In complexity theory, "computability alone isn't enough — efficiency matters." What independent properties does complexity measure?
The growth rate of resources (time, memory, network) the algorithm needs as input size grows — independent of the particular CPU, language, compiler, or test data.
The point is to compare algorithms abstractly. We don't care how fast a 2024 laptop runs your code; we care how the runtime scales when the input doubles in size.
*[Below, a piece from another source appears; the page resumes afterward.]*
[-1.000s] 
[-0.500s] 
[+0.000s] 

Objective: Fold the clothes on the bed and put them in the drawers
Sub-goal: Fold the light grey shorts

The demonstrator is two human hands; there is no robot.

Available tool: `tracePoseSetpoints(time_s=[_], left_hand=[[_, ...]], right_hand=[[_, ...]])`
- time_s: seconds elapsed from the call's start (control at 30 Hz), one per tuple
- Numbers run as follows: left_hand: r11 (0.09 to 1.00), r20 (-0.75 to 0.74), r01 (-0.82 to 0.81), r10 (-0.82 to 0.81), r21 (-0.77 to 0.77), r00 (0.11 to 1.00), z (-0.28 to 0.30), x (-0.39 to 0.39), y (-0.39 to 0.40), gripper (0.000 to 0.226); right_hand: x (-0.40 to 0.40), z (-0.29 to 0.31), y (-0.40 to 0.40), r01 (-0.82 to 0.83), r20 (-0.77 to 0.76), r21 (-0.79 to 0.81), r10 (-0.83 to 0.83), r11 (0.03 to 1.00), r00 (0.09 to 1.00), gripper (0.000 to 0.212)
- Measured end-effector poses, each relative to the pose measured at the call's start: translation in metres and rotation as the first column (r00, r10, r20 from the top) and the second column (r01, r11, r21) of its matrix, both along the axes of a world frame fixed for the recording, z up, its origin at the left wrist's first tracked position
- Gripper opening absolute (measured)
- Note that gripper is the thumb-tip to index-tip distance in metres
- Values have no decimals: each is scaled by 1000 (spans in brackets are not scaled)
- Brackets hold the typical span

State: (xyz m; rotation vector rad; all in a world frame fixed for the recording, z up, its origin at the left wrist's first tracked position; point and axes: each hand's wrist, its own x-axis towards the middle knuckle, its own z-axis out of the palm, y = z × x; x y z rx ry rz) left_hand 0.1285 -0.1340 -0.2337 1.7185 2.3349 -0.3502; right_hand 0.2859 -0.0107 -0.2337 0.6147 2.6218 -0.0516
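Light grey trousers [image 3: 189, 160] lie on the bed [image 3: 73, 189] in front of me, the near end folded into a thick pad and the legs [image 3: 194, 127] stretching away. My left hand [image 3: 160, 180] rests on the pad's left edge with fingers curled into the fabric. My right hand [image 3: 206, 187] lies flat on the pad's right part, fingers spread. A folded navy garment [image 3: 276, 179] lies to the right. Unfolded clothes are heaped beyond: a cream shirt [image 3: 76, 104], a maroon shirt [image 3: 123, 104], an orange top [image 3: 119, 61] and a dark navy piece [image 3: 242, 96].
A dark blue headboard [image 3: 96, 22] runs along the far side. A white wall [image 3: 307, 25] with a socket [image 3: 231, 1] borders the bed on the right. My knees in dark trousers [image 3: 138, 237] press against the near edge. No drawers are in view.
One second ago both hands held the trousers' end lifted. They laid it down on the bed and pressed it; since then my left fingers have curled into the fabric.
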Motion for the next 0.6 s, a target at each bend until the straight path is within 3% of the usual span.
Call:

The Landau / Big-O classes:
| Class | Growth | Example | Tractable? |
|---|---|---|---|
| O(1) | Constant | Array lookup | Yes |
| O(log n) | Logarithmic | Binary search | Yes |
| O(n) | Linear | Linear scan | Yes |
| O(n log n) | Linearithmic | Mergesort | Yes |
| O(n²) | Quadratic | Bubble sort | Yes (for small n) |
| O(2ⁿ) / O(eⁿ) | Exponential | Brute-force key search | No — explodes |
Why this matters for crypto: the defender needs encryption/decryption to be polynomial (fast — O(n²) or so for big-int multiplication). The attacker, to break the scheme, needs to solve a problem that is exponential in the key size. Doubling the key doubles the defender's work but squares the attacker's, so the gap widens exponentially.
Tip: If a "fast attack" emerges (like a polynomial algorithm for factoring), the entire defender/attacker asymmetry collapses. That's exactly why post-quantum crypto is being standardised — Shor's algorithm makes factoring polynomial on a quantum computer.